O dedo do budismo aponta para a liberdade

O dedo do budismo aponta para a liberdade

Pergunta – Então porque a vida inventou o pensamento?
Monge Genshô – A vida não inventou o pensamento. O pensamento é só uma função da vida. Porque as plantas fazem fotossíntese? É uma função das plantas fazerem fotossíntese. Porque nós temos sentidos, os nossos sentidos nos dão informações, eu toco e percebo, esse contato produz uma sensação, essa sensação viaja pelos meus nervos até meu cérebro e assim eu tenho um percepção – Ah, o braço da cadeira – essa percepção junto com outras percepções faz as formações mentais, porque eu tenho percepções mentais eu crio uma consciência que diz – Eu sinto o braço da cadeira – preciso do eu para sentir o braço da cadeira, não é que o eu seja uma coisa inútil, eu preciso dele para viver. Senão nem posso falar, me movimentar, fazer as coisas. Só que confundo o eu com minha verdadeira natureza. Minha verdadeira natureza não é o eu. Minha verdadeira natureza é a unidade de toda a vida. A minha verdadeira natureza não é sensação, contato, percepção, sensação, formação mental, consciência. O eu é construído com esses sentidos, agora, se eu tirar isso, o que resta? É por isso que os homens inventaram as religiões, porque eles ficam apavorados com essa sensação, “meu eu irá desaparecer, eu sou o meu eu!” Quem eu sou se tirar o eu? Então surge a angustia da morte, porque todos percebem que os corpos se desfazem, a gente morre, e gente quer que o eu continue. Por isso criamos as historias de paraísos, reencarnações, almas eternas.
Nós queremos uma solução para todas as coisas da vida. Então as religiões mais bem sucedidas são as que apresentam uma solução mais bem acabada, mais fácil para a impermanência. Imaginem, a religião mais popular no nosso meio que é o cristianismo, ela nos trouxe um conceito explorado principalmente por Paulo, a idéia de um Deus que veio à terra, é um Salvador  que carrega os pecados do mundo. Isso resolve todo problema cármico porque eu não pago mais pelos meus pecados, há um salvador que paga para mim se eu fiz algo errado. Eu matei, mas me arrependo, vem um salvador paga pelos meus pecados e eu não preciso pagar as conseqüências, então eu retiro o carma pois há um salvador para pagar por mim. Então isso retirou dos homens a culpa, porque o pecado tem perdão, tem um salvador, tem um redentor. Vejam que isso é uma solução muito bem sucedida, pois você com isso, liberto de todas as conseqüências de todos os seus pecados vai para o paraíso para ser feliz para sempre, para toda a eternidade. Nunca mais nenhuma morte, para sempre, pela eternidade sem fim, sempre com um eu, minha alma pessoal junto da divindade. É a solução, tudo resolvido.

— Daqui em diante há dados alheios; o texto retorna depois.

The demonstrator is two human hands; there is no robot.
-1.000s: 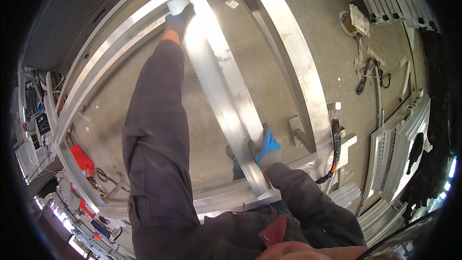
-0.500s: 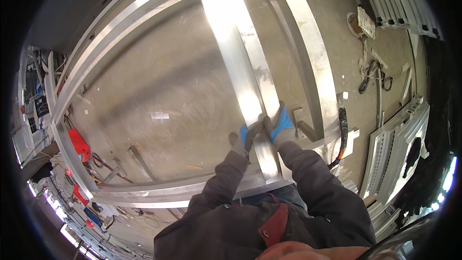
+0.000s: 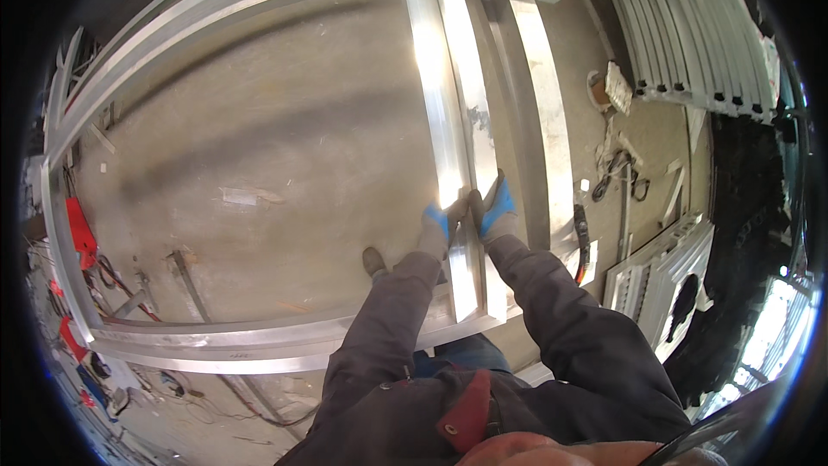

 Uma solução dessas torna-se muito popular, é muito mais bem sucedida que as religiões que a antecederam que não tinham soluções assim. Havia os Deuses do império romano ou dos gregos, que eram seres que maltratavam homens e as pessoas ficavam submetidas aos desejos desses deuses que eram não racionais ou não bondosos, você era joguete dos deuses, era uma solução falha. E o cristianismo tem todo o mérito de vir com uma solução assim que tudo resolve. Mas o budismo não tem essas soluções. A idéia do Zen budismo é, vou tirar todos os tapetes e bengalas nos quais você se apóia. Não há nenhum salvador e não há perdão, o que você fez tem conseqüências e essas conseqüências são inescapáveis, não há ninguém lá fora para socorrer você. O budismo diz que você está enganado quando pensa que você é um eu. Você é muito mais que isso, se você sair desse enredamento você se liberta. O dedo do budismo aponta para liberdade, para o despertar. Mas ele exige grande esforço, nada virá de graça, através de uma concessão divina ou intervenção de alguém, então você tem que trabalhar para se libertar. É o que a gente faz no sesshin. Não existe um caminho fácil no zen budismo, todo ele tem esforço. E não existe nenhuma promessa de fé ou qualquer coisa assim, não existe mágica no zen.